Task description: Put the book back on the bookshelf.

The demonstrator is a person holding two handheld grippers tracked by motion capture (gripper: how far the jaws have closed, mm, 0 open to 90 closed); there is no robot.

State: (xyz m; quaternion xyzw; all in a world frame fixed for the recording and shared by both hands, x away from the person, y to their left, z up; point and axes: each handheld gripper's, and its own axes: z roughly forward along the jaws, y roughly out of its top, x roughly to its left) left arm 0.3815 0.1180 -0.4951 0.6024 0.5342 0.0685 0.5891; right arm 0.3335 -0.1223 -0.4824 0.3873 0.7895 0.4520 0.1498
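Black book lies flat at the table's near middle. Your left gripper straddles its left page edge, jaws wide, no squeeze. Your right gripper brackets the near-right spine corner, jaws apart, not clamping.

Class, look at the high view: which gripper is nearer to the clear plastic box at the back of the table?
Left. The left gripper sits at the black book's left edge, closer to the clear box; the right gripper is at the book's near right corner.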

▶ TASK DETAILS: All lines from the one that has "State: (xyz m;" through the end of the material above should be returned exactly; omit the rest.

▶ REPLY TO THE EXERCISE:
State: (xyz m; quaternion xyzw; all in a world frame fixed for the recording and shared by both hands, x away from the person, y to their left, z up; point and axes: each handheld gripper's, and its own axes: z roughly forward along the jaws, y roughly out of its top, x roughly to its left) left arm 0.3815 0.1180 -0.4951 0.6024 0.5342 0.0685 0.5891; right arm 0.3335 -0.1223 -0.4824 0.3873 0.7895 0.4520 0.1498
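Black book lies flat at the table's near middle. Your left gripper straddles its left page edge, jaws wide, no squeeze. Your right gripper brackets the near-right spine corner, jaws apart, not clamping.

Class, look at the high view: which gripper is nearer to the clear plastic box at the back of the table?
Left. The left gripper sits at the black book's left edge, closer to the clear box; the right gripper is at the book's near right corner.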

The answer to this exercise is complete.